WORK ITEM -
An exact copy of all the lines below is required, with every image left out.

[RECORDED DATA Boundary: Start]

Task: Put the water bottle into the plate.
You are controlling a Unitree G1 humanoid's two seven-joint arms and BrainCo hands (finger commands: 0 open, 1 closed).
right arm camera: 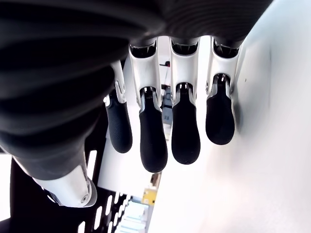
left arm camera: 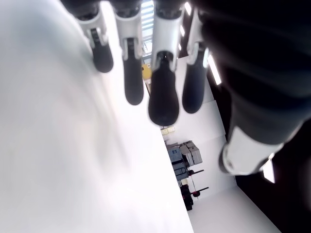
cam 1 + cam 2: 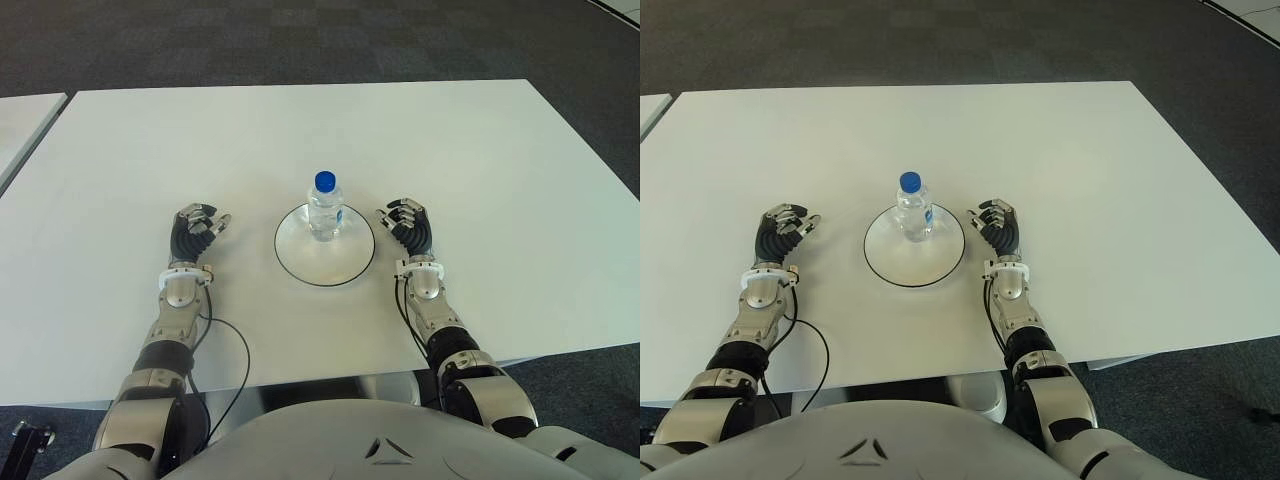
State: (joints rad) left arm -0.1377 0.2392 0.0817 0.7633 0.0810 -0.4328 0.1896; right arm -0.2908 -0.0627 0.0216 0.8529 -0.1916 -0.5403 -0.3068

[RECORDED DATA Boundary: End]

OUTPUT BELOW -
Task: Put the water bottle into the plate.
You are controlling a Unitree G1 humanoid's two seven-joint arms and BrainCo hands (finger commands: 0 open, 1 closed).
right arm camera: 
left arm camera: 
cam 1 + cam 2: 
State: (joints rad) left arm -0.1377 0.2392 0.0817 0.7633 0.0810 -0.4328 0.1896; right arm -0.2908 -0.0627 0.0216 0.8529 -0.1916 -0.5403 -0.3068

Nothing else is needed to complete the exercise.